Exercise requirements → Starting at the line that contains "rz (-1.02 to" and stopping at the line that contains "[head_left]", restate each line of the records below exactly. Omit the pictures.

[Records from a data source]
^^^^
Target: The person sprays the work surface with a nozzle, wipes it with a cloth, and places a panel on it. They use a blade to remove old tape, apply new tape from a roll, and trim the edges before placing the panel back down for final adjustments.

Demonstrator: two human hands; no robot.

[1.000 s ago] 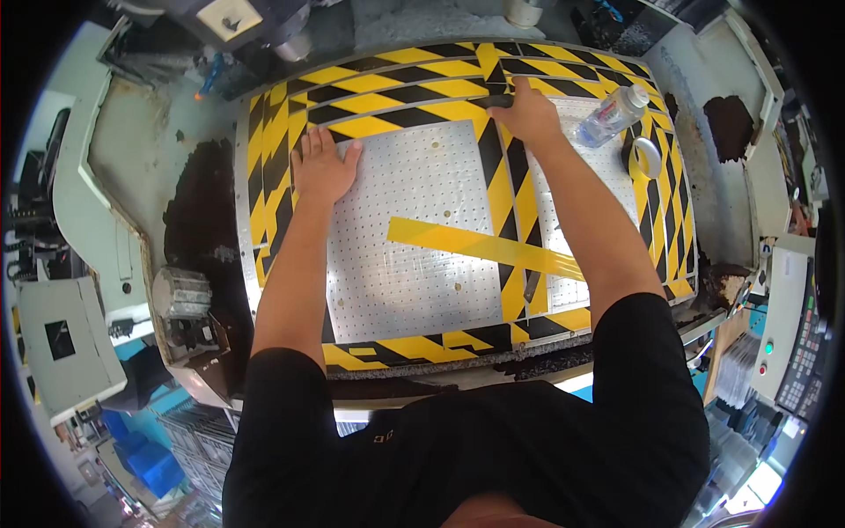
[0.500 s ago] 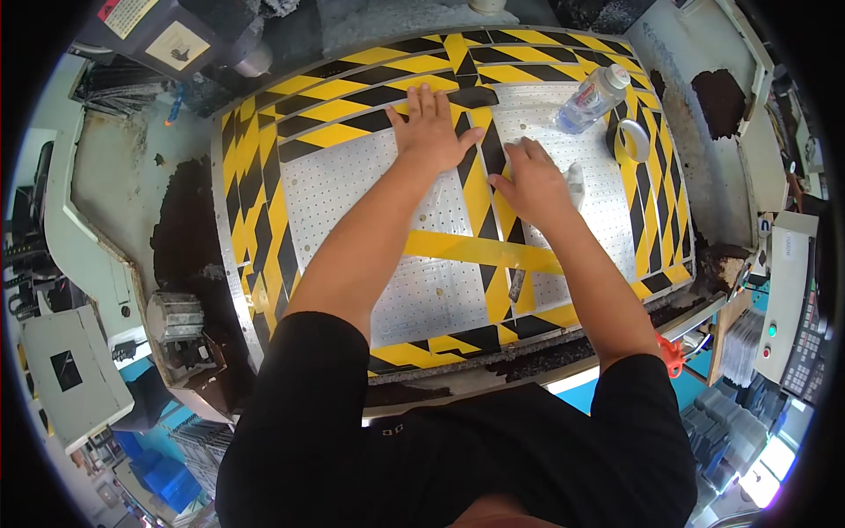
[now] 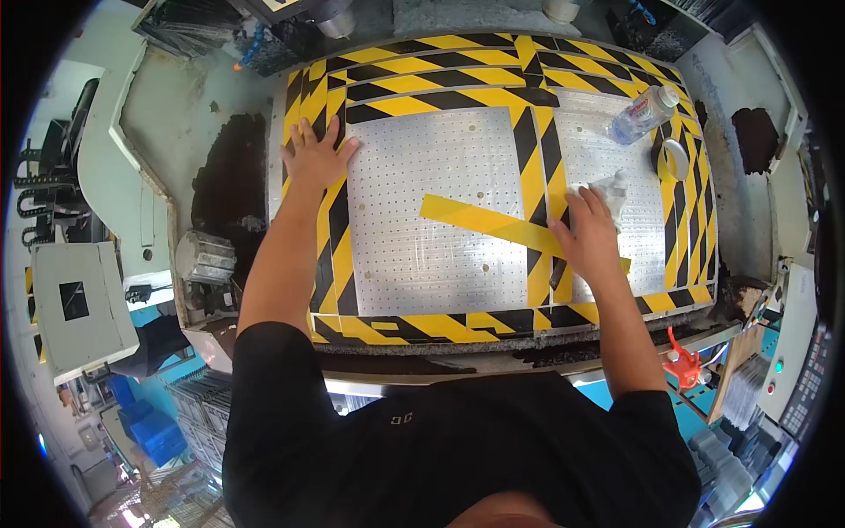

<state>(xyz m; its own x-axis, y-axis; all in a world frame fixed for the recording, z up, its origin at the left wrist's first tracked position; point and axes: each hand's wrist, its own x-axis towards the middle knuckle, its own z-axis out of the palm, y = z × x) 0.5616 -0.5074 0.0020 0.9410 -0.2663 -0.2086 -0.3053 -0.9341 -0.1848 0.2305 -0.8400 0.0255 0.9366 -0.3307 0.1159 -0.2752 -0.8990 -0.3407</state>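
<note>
A clear plastic bottle (image 3: 641,113) with a white cap and a pale label lies tilted on the perforated metal plate (image 3: 431,211) near its far right corner. Just beside it, toward the right edge, lies a roll of tape (image 3: 673,158). At the far right, a light control panel (image 3: 783,374) carries a green and a red round indicator. At the left, a pale grey box (image 3: 75,304) bears a small dark square label on its face.
</note>
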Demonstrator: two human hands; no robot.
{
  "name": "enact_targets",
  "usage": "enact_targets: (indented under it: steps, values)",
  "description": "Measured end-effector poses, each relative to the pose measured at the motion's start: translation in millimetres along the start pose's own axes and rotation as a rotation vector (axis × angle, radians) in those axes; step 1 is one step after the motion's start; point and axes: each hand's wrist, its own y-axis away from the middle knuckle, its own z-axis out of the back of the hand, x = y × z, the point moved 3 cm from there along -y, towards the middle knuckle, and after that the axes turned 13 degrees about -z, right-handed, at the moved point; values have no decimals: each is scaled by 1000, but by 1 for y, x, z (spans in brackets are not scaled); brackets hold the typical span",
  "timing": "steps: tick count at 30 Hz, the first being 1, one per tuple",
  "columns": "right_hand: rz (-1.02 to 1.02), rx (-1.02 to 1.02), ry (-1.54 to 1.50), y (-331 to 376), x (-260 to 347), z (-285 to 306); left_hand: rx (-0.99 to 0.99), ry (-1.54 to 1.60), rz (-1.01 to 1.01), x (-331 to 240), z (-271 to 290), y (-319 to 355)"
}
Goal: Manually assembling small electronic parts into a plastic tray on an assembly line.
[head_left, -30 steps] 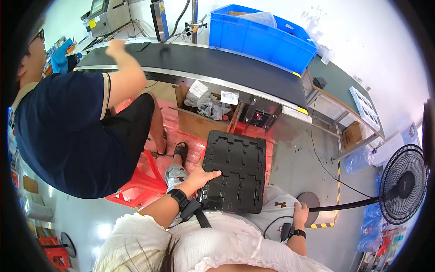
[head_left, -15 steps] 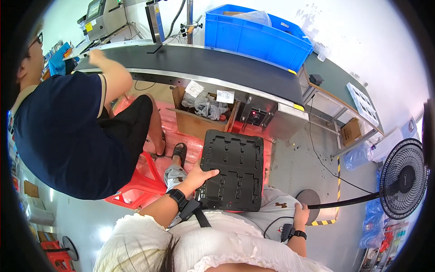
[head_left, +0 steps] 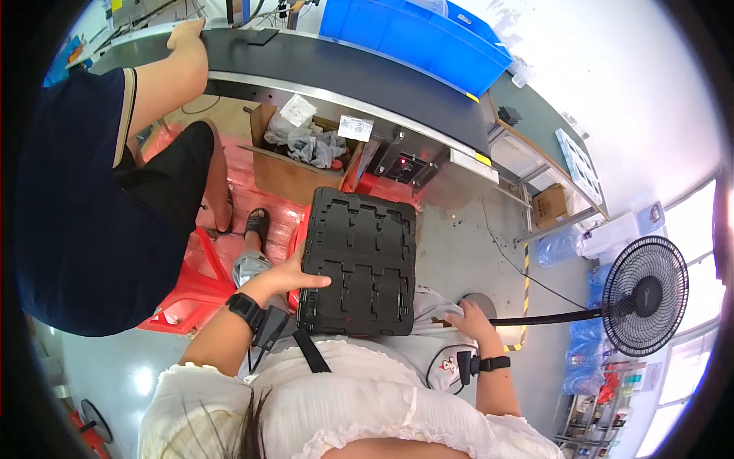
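A stack of black plastic trays (head_left: pixel 358 264), moulded with stepped recesses, rests in front of my lap. My left hand (head_left: pixel 294 277) grips its left edge, with the thumb over the top; the other fingers are mostly hidden by the edge. My right hand (head_left: pixel 469 320) lies on my grey trousers (head_left: pixel 436 348) to the right of the trays, its fingers stretched loosely over the cloth and apparently holding nothing. Both wrists carry black strapped devices. Part of a red stool (head_left: pixel 294 237) shows beside the trays' left edge.
A black conveyor belt (head_left: pixel 344 73) crosses ahead, with a blue crate (head_left: pixel 413 50) behind it. Below is a cardboard box (head_left: pixel 287 174) of grey plastic. A co-worker (head_left: pixel 84 206) sits at left on a red stool (head_left: pixel 195 287). A fan (head_left: pixel 644 297) stands at right.
My view has shifted, moving the scene up and left in the picture. My right hand has moved inward onto the trousers. The co-worker's arm reaches farther over the belt. My left hand keeps its grip.
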Motion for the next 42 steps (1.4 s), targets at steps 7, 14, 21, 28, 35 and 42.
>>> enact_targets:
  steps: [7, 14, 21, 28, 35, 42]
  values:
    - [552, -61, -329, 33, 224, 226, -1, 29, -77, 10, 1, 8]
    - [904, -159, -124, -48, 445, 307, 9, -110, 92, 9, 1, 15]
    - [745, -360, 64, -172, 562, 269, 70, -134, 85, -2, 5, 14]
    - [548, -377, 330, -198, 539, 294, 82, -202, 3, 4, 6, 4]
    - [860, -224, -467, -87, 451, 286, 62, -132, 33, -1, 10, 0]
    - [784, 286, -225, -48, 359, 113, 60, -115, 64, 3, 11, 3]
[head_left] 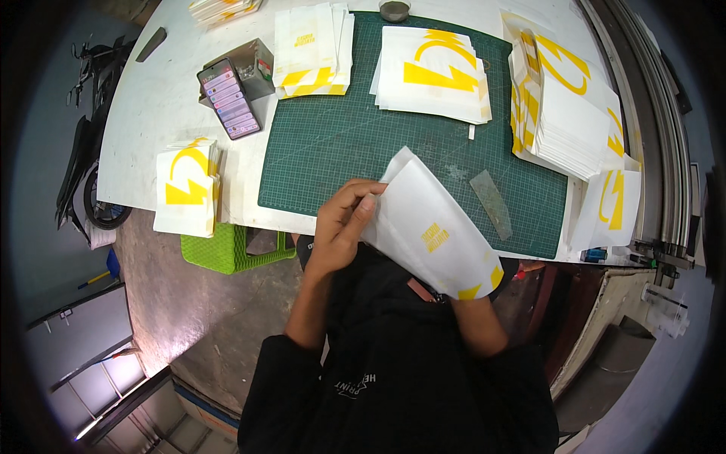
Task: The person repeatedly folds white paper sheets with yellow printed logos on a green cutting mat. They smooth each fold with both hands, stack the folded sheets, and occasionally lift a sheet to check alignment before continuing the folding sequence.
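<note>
A white paper bag (432, 204) with yellow print is held at a slant over the near edge of the green cutting mat (325, 144). My left hand (345, 223) pinches its left edge close to the upper end, thumb against the fingers. My right forearm (484, 327) runs up to the bag's yellow-marked end, and the paper hides the right hand; it looks to be inside or behind the bag. On the mat beyond lies a pile of white and yellow bags (435, 79). A clear flat strip (491, 204) rests on the mat right of the held bag.
More bag stacks stand at the left table corner (187, 188), at the back (314, 49) and along the right (571, 113). A phone (229, 100) leans on a grey box (255, 66). Below the table edge is a green stool (227, 250); a metal rail (665, 129) borders the right.
</note>
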### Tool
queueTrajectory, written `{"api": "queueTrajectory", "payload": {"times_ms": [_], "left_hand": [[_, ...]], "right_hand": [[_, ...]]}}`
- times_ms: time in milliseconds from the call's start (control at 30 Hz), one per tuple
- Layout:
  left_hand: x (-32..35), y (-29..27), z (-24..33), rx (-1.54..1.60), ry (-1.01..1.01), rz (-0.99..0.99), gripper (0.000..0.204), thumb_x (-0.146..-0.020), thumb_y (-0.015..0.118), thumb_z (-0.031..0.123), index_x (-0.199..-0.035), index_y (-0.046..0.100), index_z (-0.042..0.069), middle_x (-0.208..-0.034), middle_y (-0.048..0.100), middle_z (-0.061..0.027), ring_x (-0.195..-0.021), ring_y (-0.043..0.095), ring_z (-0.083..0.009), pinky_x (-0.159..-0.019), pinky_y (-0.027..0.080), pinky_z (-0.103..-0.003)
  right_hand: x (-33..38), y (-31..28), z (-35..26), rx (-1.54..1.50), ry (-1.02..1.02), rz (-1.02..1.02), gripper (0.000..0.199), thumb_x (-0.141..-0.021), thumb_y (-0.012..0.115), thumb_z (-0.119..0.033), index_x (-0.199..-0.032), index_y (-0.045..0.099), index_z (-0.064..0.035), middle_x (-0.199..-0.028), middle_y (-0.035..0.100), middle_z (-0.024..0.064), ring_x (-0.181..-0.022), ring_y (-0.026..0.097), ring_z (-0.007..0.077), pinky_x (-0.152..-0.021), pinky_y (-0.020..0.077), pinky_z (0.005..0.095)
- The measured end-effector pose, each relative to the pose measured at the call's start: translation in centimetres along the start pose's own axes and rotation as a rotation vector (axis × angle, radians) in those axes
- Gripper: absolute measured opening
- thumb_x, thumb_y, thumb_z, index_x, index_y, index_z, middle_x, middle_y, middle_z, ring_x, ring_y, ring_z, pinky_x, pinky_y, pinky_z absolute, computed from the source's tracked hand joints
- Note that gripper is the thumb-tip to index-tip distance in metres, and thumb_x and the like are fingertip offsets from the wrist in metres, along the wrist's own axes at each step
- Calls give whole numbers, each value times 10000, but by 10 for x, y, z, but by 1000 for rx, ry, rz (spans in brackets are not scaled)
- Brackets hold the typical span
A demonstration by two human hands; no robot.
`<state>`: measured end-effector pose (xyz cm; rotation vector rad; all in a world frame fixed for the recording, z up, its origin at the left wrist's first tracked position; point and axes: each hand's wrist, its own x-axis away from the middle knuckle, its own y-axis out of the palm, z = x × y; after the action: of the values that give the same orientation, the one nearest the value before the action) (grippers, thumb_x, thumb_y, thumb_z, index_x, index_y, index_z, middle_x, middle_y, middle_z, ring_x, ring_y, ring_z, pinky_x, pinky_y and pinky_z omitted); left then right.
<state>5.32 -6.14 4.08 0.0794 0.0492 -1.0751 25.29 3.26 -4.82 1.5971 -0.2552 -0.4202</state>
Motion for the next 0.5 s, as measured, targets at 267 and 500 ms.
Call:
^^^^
Response →
  "columns": "right_hand: rz (-1.02 to 1.02), rx (-1.02 to 1.02), ry (-1.54 to 1.50), y (-331 to 376), x (-260 to 347), z (-285 to 306); left_hand: rx (-0.99 to 0.99), ry (-1.54 to 1.60), rz (-1.01 to 1.01), x (-331 to 240), z (-271 to 290), y (-319 to 355)"
}
Goal: Manually assembling small electronic parts into a plastic tray on an assembly line.
[head_left, -30 steps] 
[head_left, -15 steps] 
[head_left, +0 steps] 
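A stack of black plastic trays (head_left: pixel 358 264), moulded with stepped recesses, rests in front of my lap. My left hand (head_left: pixel 294 277) grips its left edge, with the thumb over the top; the other fingers are mostly hidden by the edge. My right hand (head_left: pixel 469 320) lies on my grey trousers (head_left: pixel 436 348) to the right of the trays, its fingers stretched loosely over the cloth and apparently holding nothing. Both wrists carry black strapped devices. Part of a red stool (head_left: pixel 294 237) shows beside the trays' left edge.
A black conveyor belt (head_left: pixel 344 73) crosses ahead, with a blue crate (head_left: pixel 413 50) behind it. Below is a cardboard box (head_left: pixel 287 174) of grey plastic. A co-worker (head_left: pixel 84 206) sits at left on a red stool (head_left: pixel 195 287). A fan (head_left: pixel 644 297) stands at right.
My view has shifted, moving the scene up and left in the picture. My right hand has moved inward onto the trousers. The co-worker's arm reaches farther over the belt. My left hand keeps its grip.
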Motion for the next 42 steps (1.4 s), targets at steps 7, 14, 21, 28, 35 and 42.
>>> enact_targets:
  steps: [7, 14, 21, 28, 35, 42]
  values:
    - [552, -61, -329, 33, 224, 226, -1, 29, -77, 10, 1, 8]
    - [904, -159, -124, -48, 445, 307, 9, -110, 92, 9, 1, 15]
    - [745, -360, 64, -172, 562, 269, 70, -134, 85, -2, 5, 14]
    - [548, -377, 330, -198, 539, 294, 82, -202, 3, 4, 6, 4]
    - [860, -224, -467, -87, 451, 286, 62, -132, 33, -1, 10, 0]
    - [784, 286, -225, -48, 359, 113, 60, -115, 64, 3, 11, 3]
[head_left] 

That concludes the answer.